Message par dedale le Mar 15 Mai 2018 - 1:07

JO a écrit:L'étoile des mages est aussi la consécration prédictive astrologique désignant le lieu de naissance de l'enfant-Dieu .

En fait, ce n'est pas prédictif mais prophétique.

La différence est que la prophétie s'inscrit dans une tradition qui ne prédit pas forcément mais caractérise selon des critères symboliques la naissance d'un grand prophète, d'un dieu ou un type d'événement.

- Dans la prophétie, c'est parce que certains présages surviennent que l'événement est entendu comme une prophétie. Mais politiquement ou culturellement, on peut attribuer des présages imaginaires afin que l'événement soit vu comme tenant de la prophétie.

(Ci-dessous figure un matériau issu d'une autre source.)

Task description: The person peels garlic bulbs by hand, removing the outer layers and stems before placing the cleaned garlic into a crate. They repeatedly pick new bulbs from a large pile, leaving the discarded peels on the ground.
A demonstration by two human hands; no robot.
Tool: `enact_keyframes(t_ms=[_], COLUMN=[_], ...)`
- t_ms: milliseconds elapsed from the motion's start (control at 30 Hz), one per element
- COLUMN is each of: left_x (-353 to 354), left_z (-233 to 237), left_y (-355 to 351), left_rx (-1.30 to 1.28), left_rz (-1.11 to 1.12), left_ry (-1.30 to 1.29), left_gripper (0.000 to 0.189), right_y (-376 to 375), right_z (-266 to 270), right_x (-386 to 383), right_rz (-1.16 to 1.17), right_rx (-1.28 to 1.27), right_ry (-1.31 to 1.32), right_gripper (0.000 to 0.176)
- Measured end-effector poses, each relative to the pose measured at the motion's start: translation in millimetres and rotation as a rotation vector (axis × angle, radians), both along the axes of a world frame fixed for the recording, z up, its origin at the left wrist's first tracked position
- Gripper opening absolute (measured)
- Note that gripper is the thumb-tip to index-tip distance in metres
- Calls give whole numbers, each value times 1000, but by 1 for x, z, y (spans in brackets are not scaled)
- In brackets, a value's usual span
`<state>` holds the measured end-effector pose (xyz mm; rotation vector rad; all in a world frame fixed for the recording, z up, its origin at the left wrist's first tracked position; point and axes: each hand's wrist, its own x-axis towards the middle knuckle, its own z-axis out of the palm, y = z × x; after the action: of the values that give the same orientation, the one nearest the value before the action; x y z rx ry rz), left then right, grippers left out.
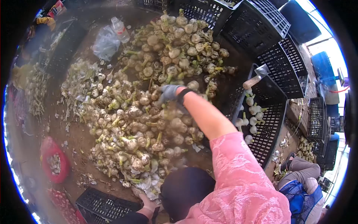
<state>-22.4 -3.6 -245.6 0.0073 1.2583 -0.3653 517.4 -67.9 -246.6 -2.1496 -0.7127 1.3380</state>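
Fingers (pixel 162 98) of the grey-gloved right hand (pixel 170 92) angle down among the garlic bulbs (pixel 133 111); blur hides whether they pinch one or merely touch. The nearest bulbs lie just beside them at nine o'clock, stems pointing every which way, so no single long axis rules. More of the heap spreads from six to nine, another cluster at twelve to one. The right forearm (pixel 209 115) comes in from four o'clock; the left hand is out of view. Towards three to four stands a black crate (pixel 274 128) holding whiter bulbs, a wooden-handled blade (pixel 257 76) across its rim. Open floor (pixel 76 143) lies beyond the heap's edge, around eight.
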Motion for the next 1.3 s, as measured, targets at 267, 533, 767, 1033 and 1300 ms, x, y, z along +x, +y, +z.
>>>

En gros, la théorie fonctionne dans les 2 sens et ne tient nullement compte d'éventuelles coincidences dans le cas où des présages, ou signes considérés comme tels, ont fait leur apparition.
Dans le cas de Jésus, le signe de l'étoile est inspiré de traditions plus anciennes. J'ai également lu que Marie elle-même avait été surnommée "étoile-de-mer" comme le furent certaines déesses ou reines légendaires des sumériens et babyloniens. Le nom de Jésus avec des variantes sémitiques comme Ishou font référence à l'étoile (Ish). Ishou = (celui ou celle) de l'étoile.

D'ailleurs, les chrétiens ne sont-ils pas associés au symbole du poisson? La déesse Ishtar était une femme-poisson aussi bien grande dame du ciel que de l'océan. Une prophétie? Oui sans doute. Mais certainement aussi l'attente de quelque message divin, de faits vus comme symboliques pouvant être interprétés à divers degrés : Même les grands croyants ont besoin peut être pas de preuves formelles mais au moins d'un signe, aussi furtif soit-il.

Marie est à l'image de nombreuses anciennes déesses, porteuse du grand dieu incarné. Le scénario autoprophétique typique de toute grande religion.